I suppose my melancholy could also have something to do with the fact that we are moving.  Yes, we chose a new adventure!  We have both dreamed of getting out to the West Coast for years.  We both fell madly in love with the Pacific Northwest on our three week camping trip two years ago.  And we are all ridiculously excited to get there, get settled, and explore!  But, choosing this dream also means that we chose to leave.  We chose to leave our home.  We chose to leave our friends.  We chose to leave our family.  Part of me wonders what the hell is wrong with me?  How can we leave family after all we've been through together?  But we are.  And it feels kinda crappy.  I feel kinda guilty.  Good byes are not fun. But I suppose I've had worse ones.

Sigh.

I'm also fairly certain that my emotional instability might have something to do with tomorrow.  Maybe.  Mother's Day.  Ahhhh.  This one cuts so deep.  And I'm too tired and crabby to be eloquent here.  This day will always be awesome because I am a MOM.  I birthed three children and I love them and this day is a celebration of that.  And I don't need all the crap the advertisers keep telling me I need.  I don't need flowers.  I don't need breakfast in bed.  I don't need time to myself at a salon or some fancy dinner or jewelry.  What I want most is to stand in a room with my babes and look at them and SEE them.  To stop.  And look.  And take in the wonder of it all.  They grew inside my body and they belong to me and I belong to them forever.  An nothing, not even death, can ever break that tie.  The love that flows between and mother and her children transcends everything.  And that is what makes this day awesome. 

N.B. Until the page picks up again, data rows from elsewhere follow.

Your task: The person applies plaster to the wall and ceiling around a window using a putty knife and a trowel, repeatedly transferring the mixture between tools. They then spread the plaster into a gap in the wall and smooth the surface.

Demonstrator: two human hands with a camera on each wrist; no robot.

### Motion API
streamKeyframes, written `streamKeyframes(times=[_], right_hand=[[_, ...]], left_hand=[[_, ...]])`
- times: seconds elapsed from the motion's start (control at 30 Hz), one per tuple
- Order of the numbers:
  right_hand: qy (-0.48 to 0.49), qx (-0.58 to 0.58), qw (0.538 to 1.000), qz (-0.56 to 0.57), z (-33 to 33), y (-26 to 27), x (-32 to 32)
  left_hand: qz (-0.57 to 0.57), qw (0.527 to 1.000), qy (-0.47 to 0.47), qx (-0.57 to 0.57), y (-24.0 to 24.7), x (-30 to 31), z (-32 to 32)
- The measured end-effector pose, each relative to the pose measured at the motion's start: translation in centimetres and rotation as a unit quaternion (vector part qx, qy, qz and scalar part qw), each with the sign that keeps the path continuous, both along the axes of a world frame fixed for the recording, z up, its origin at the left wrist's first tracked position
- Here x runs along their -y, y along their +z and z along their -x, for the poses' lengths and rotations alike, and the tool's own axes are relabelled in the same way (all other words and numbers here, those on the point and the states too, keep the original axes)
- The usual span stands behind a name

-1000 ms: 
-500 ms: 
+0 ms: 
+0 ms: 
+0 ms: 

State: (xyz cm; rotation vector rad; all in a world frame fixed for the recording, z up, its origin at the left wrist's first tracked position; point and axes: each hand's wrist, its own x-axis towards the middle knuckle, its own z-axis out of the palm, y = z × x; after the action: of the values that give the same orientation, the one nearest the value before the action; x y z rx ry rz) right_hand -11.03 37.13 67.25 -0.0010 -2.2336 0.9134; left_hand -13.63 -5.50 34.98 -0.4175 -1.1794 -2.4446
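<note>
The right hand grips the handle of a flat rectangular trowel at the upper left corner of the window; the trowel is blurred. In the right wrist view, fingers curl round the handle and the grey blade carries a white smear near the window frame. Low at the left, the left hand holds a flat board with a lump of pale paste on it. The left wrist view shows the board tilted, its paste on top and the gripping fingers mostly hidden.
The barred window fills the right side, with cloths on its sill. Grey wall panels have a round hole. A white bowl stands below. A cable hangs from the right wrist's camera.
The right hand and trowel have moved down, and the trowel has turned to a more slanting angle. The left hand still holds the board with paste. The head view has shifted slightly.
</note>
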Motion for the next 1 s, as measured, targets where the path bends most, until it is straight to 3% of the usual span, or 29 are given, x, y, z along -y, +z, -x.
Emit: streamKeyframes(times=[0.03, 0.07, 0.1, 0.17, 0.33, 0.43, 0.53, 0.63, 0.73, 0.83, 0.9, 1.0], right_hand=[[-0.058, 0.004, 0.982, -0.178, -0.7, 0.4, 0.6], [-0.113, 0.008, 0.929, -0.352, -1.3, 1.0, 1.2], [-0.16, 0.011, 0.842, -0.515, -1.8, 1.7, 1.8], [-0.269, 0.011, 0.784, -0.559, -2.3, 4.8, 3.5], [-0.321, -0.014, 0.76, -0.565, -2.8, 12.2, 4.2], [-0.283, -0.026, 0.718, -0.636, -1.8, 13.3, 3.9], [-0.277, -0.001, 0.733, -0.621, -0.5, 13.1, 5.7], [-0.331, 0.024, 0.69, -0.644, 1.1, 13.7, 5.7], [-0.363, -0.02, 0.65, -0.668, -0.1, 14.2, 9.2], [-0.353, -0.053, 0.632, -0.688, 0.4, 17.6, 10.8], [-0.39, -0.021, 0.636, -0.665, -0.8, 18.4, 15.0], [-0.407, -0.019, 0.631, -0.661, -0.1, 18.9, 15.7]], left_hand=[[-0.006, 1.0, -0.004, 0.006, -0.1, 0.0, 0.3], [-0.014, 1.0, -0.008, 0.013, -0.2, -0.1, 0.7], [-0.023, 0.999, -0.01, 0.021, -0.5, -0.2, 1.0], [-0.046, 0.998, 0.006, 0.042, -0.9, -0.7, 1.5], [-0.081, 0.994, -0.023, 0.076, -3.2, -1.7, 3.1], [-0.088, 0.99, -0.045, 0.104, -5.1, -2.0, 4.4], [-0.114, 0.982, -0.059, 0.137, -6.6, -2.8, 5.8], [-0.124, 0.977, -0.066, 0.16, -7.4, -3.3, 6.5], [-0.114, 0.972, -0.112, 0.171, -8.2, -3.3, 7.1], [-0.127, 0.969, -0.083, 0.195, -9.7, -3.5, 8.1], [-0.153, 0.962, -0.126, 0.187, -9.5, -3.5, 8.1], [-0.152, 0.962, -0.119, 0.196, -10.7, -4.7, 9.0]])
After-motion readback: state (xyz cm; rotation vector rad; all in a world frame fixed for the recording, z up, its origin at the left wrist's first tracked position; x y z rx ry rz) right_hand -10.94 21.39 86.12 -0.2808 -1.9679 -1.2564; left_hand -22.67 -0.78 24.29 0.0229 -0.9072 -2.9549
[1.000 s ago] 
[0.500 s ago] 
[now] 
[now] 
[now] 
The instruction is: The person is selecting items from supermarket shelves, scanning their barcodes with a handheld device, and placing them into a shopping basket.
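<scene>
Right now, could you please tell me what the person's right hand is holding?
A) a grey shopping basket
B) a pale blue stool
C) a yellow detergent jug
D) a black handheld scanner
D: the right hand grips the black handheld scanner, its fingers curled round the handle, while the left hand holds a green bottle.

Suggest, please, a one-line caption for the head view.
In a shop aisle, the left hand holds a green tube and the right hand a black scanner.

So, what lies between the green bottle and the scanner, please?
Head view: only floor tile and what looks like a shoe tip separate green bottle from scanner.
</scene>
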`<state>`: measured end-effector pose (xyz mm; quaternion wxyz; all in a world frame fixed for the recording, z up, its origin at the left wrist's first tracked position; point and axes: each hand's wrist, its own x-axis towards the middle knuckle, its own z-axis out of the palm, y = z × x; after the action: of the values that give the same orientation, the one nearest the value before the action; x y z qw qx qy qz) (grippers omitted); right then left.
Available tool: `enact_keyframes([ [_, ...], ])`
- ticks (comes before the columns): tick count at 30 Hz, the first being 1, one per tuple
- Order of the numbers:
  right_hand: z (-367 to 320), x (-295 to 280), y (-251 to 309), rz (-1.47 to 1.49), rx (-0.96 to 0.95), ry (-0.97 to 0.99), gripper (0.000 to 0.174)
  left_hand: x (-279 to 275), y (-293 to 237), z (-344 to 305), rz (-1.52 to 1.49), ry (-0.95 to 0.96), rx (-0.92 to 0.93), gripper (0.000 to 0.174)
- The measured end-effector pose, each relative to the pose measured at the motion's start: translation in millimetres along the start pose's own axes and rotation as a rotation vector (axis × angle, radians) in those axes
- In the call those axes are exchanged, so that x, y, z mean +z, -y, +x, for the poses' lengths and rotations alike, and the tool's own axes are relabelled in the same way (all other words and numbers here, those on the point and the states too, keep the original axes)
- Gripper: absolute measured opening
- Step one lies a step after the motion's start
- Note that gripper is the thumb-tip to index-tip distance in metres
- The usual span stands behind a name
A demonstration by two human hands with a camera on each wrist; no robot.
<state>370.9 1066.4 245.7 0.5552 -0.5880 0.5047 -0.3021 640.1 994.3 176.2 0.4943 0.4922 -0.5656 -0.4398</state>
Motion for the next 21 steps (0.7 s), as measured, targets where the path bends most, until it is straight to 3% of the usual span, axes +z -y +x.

But this day will always also suck.  For the rest of my life it will be a thorn in my side.  Because my son is dead.  And while the tie is there and the bond is permanent and the love still swells in my breast, he is gone.  For the rest of my life, he is gone. 

Sigh. 

So I suppose it isn't a surprise that I'm struggling a bit at the moment.  I told Hubs the other day between crying jags that I feel like I unexpectedly tripped and am falling backwards into the black hole.  And he asked me what black hole?  And I said THE black hole.  And everything feels fresh and sad and new again, just it like did that first January.  And I'm not sure why it seems almost that bad right now.

So here I am, free falling, down, down, down.  Like in the dream where you hope you wake up before you hit bottom.  But I know I'll wake up soon.  It can't stay night forever.